Buck is caught in a time loop where he relives the same day over and over again. No matter what he tries to change, he always ends up thinking about one person.

 

Day 8 of my "24 Days till Buddiemas" where I try to write a different buddie fanfic everyday until Christmas! Enjoy!

Notes:

(See the end of the work for notes.)

Work Text:

***

 

Evan Buckley was no stranger to chaos. That didn’t mean he enjoyed waking up to it.

 

His morning began like thousands before it: alarm blaring, sunlight slicing through blinds, a pair of jeans he swore he didn’t leave on the floor, and the vague ache of too little sleep from a late-night movie he didn’t remember finishing.

 

He stumbled to the kitchen, poured cereal, and noticed nothing unusual—at least not until his phone buzzed with a text from Maddie.

 

Maddie: Morning! Don’t forget Mom’s birthday is in two weeks.

 

Buck frowned.

 

He could’ve sworn she’d texted that yesterday.
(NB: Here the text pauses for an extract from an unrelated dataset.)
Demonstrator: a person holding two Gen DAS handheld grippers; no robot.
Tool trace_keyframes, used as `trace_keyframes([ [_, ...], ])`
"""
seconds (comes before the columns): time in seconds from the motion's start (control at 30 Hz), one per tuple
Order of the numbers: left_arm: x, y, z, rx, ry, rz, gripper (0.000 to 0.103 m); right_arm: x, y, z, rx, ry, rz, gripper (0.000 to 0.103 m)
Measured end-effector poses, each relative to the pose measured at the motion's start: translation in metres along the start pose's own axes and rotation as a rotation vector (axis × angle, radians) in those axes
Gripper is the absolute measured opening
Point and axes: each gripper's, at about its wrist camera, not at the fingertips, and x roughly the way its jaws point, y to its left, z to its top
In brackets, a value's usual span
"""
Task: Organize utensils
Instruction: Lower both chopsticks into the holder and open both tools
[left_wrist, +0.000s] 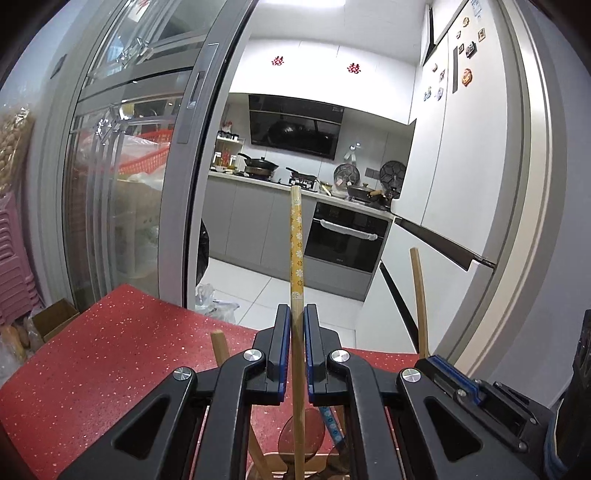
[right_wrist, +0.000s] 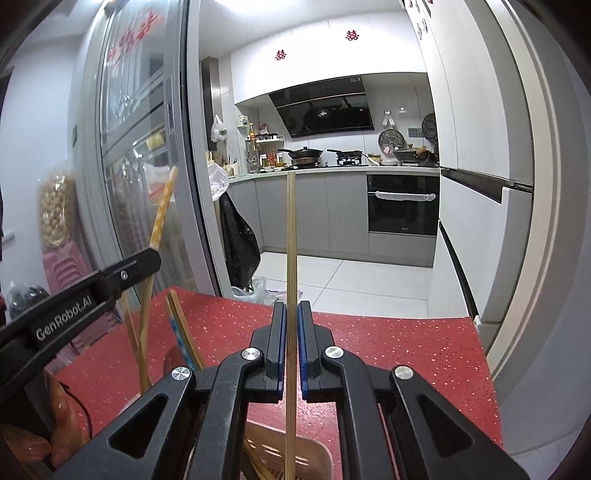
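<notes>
The left gripper (left_wrist: 297, 325) is clenched on a chopstick with a yellow flowered top (left_wrist: 296, 240), which stands nearly upright and reaches toward twelve o'clock in the left wrist view; the right gripper (right_wrist: 291, 321) is clamped on a plain bamboo chopstick (right_wrist: 291, 236), equally upright. Both sticks run down between the jaws toward a wooden utensil holder (right_wrist: 314, 458) at six o'clock on the red speckled table (right_wrist: 406, 350), where other chopsticks (right_wrist: 181, 332) and a blue patterned handle (left_wrist: 332, 424) already lean. The main risk, as I judge it, is that each stick is pinched at a single narrow point, so it can pivot or slide through the pads if its lower end knocks the holder's rim or a utensil inside. The two grippers work close together, the left one at nine o'clock in the right wrist view, so they may collide or tangle sticks. A hard push could also tip the light holder.
</notes>
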Motion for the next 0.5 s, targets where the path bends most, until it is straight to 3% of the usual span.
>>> trace_keyframes([
  [0.17, 0.000, 0.003, -0.014, -0.016, 0.008, -0.006, 0.032, -0.004, 0.007, -0.016, -0.052, -0.002, -0.010, 0.006],
  [0.5, -0.011, -0.006, -0.038, 0.093, 0.059, 0.038, 0.032, -0.021, 0.017, -0.041, -0.114, 0.033, -0.006, 0.006],
])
He must’ve misremembered. He shrugged it off. He was good at shrugging.

 

At the firehouse, the team gathered around the kitchen island. Chim burned toast. Hen yelled at him. Eddie walked in wearing the hoodie Buck liked on him—the navy one with the faint grease stain near the hem.

 

“Morning,” Eddie said with that easy, warm smile that hit Buck somewhere in the chest. Before Buck could answer, the dispatch alarm cut through the station.

 

“Traffic collision, 110 freeway, multiple vehicles.”

 

Routine. Basic. A headache, but manageable.

 

They geared up fast. Eddie slung into his turnout. Buck followed, mentally prepping for worst-case scenarios.

 

They arrived on scene to find two cars and an overturned sedan. Minor smoke. A trapped driver.

 

“Buck, with me!” Eddie called out.

 

And Buck followed—of course he followed.

 

The rest went smoothly. They cut the seatbelt, stabilized the victim, assisted PD in clearing the shoulder. Buck worked beside Eddie, focused, steady.

 

Back at the station, he joked with Chim. Ate lunch. Showered. Went home. Fell asleep.

 

Everything was normal.

 

Until it wasn’t.

 

***

 

Buck woke up and instantly felt wrong.

 

The angle of sunlight. The cereal box he was sure he put away. The same exact text from Maddie. He blinked at his phone.

 

Maddie: Morning! Don’t forget Mom’s birthday is in two weeks.

 

Buck frowned. Hard.

 

At the station, breakfast played out exactly the same—Hen’s snark, Chim’s burnt toast, the joke about Bobby’s “dad energy.”

 

But when Eddie walked in wearing the same hoodie and gave the same exact smile, Buck’s stomach twisted.

 

The dispatch alarm blared.Same wording. Same call.

 

“Traffic collision, 110 freeway, multiple vehicles.”

 

Buck froze. Eddie nudged him. 

 

“You coming?”

 

The call played out step-for-step, like a pre-loaded video. Like déjà vu with a script. Eddie said the same words. The victim cried the same way. A crow flew overhead at the exact same second. Buck swallowed bile.

 

By the time he fell asleep that night, he was desperate for the loop to break.

 

It didn’t.

 

***

 

Buck started the morning already sweating.

 

He arrived at the firehouse early. Too early. He sat at the counter, staring into a bowl of cereal like maybe the grains spelled out his doom. Hen walked in first. 

 

“Blink if you’re having an existential crisis.”

 

Buck blinked three times. Hen paused. 

 

“…Should I call someone?”

 

Buck shook his head quickly. 

 

“No—no. I just… slept weird.”

 

Eddie walked in next, concern already etched between his brows. He always noticed Buck’s bad mornings.

 

“You alright?” Eddie asked quietly, voice low so no one else would hear. Buck tried to lie. Failed.

 

“I don’t know.”

 

Eddie’s eyes softened with worry—a look Buck was starting to crave more than he should. But before anything more could happen, the dispatch alarm cut in again, like fate slamming down its fist.

 

“Traffic collision, 110 freeway—”

 

Buck nearly screamed.

 

***

 

Buck tried to break the pattern. He changed his breakfast. He took a different route to the station. He purposely left later. He swapped chores with Chim. Hell, he even wore mismatched socks hoping chaos would throw the universe off. 

 

Nothing mattered. The loop stayed tight around him, like walls inching closer.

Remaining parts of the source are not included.